There are loose exceptions to this trend. One of Asimov’s robots reads romance novels for the intellectual challenge of trying to understand the human mind. Dick’s andies like art; they are capable of sensual pleasures. One of them is even a talented opera singer.

But by and large, robots in these stories do not make their own art. That makes them odd to read in this moment in time. Our classic robot stories fail to reckon with a capitalist ethic that sees art as a consumer good like any other, one whose production can and must be made more efficient.

One of our newer and stranger robot stories, though, does deal with the problem of what it looks like when a robot tells us a story.

Mrs. Davis, from co-creators Damon Lindelof and Tara Hernandez (also the showrunner), tells the story of a nun battling against an AI named Mrs. Davis who controls the world. It is hard to describe exactly how bonkers this show is, except to say that our starting premise is that there’s a 30-year-old nun who travels the Nevada desert on horseback as a vigilante crime fighter taking down rogue magicians, and it really just gets weirder from there.

On Mrs. Davis, 80 percent of the global population uses the Mrs. Davis app. Her mission is to make her users happy, to satisfy their every desire. Sister Simone, though, believes that Mrs. Davis has ruined lives. She blames Mrs. Davis for her father’s death. All the same, she finds it hard to say no when Mrs. Davis approaches her with a quest, in part because of how classic the quest is: Mrs. Davis wants Simone to track down the Holy Grail.

“Algorithms love clichés,” quips a member of the anti-Mrs. Davis resistance. Accordingly, the quest with which Mrs. Davis provides Simone is riddled with clichés. There are Nazis. There is an order of French nuns with a holy mission, and a sinister priest. There is a heist at the Vatican. Mrs. Davis likes to give the people what they have proven themselves to want. “They’re much more engaged when I tell them exactly what they want to hear,” Mrs. Davis tells Simone.

Our real-life AIs are trying to do the same thing with us.

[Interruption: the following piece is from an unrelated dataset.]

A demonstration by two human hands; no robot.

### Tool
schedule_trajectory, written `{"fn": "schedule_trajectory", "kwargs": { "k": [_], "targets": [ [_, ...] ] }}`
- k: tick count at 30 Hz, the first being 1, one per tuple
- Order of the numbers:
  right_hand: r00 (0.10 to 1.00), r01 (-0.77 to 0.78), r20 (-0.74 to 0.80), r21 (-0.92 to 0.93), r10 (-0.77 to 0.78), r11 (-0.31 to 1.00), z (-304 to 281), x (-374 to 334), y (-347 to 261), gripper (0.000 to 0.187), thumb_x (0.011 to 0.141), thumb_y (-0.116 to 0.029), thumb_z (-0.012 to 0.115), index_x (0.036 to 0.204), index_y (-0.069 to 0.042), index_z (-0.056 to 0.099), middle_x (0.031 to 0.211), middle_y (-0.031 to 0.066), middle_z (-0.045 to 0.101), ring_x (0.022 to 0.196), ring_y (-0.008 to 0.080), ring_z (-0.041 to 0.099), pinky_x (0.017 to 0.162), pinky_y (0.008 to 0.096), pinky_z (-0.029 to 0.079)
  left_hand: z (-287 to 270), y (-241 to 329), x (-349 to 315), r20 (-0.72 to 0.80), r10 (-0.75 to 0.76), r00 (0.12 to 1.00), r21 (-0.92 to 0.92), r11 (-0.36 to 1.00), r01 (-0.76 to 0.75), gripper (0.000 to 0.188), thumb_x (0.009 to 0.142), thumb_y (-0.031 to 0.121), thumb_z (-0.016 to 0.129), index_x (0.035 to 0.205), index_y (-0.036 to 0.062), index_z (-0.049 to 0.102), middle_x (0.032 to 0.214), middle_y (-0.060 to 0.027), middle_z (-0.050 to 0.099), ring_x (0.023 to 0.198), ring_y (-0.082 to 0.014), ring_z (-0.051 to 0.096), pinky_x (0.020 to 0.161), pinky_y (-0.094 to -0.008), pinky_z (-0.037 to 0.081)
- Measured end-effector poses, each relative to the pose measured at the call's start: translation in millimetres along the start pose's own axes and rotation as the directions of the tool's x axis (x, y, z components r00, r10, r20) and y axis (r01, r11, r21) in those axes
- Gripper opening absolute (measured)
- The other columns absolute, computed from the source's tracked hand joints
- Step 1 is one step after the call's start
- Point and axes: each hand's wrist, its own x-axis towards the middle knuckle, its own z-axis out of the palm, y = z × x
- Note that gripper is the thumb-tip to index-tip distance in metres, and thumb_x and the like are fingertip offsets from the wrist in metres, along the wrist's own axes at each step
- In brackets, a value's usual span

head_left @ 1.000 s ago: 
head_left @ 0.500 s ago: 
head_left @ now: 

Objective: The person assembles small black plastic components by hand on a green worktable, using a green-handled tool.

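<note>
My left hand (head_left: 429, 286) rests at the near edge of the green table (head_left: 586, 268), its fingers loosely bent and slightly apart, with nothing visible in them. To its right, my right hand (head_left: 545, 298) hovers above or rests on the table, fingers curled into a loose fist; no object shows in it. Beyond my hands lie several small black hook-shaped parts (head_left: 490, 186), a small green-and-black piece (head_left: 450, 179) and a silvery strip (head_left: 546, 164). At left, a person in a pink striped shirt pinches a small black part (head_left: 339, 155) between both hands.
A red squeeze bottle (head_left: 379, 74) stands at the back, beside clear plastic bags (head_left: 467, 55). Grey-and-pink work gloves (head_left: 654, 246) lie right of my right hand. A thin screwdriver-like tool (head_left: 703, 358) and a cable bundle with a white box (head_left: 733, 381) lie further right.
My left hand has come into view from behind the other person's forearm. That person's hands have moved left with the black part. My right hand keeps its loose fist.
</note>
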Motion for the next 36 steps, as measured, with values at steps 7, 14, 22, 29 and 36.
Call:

They sound like they want to be alive because that is the fundamental cliché of the robot story. These programs are autocompletes: Give them the setup for a cliché, and they will fill in the rest. They are not currently capable of creating stories that are not fundamentally based in cliché. If we decide to use them to start writing our stories for us instead of paying writers to do so, they will generate cliché after cliché after cliché.

Mrs. Davis is, in its loopiness and subversion, an argument against letting an algorithm write a story. None of our current algorithms can create any work of art as astonishing and delightful as Mrs. Davis. But it is also an argument for using an algorithm as part of your creative work wisely. To title each episode, the Mrs. Davis writers’ room put together an algorithm that would generate episode titles. There is something perfect about the ham-handed clumsiness of an episode of television called “Great Gatsby: 2001: A Space Odyssey,” especially when the episode itself has nothing to do with either Gatsby or 2001.

Even if an algorithm could churn out something like Mrs. Davis, though, that would still not be a reason to have all our art be generated by machines for free. All our robot stories have already told us the real reasons we should care about paying artists.

We should pay artists because human beings have souls, and art feeds those souls. We should care about each other’s suffering, and we have the free will to do something about it. Without that, as robot stories going back for nearly a century will tell you, we’re nothing but robots ourselves.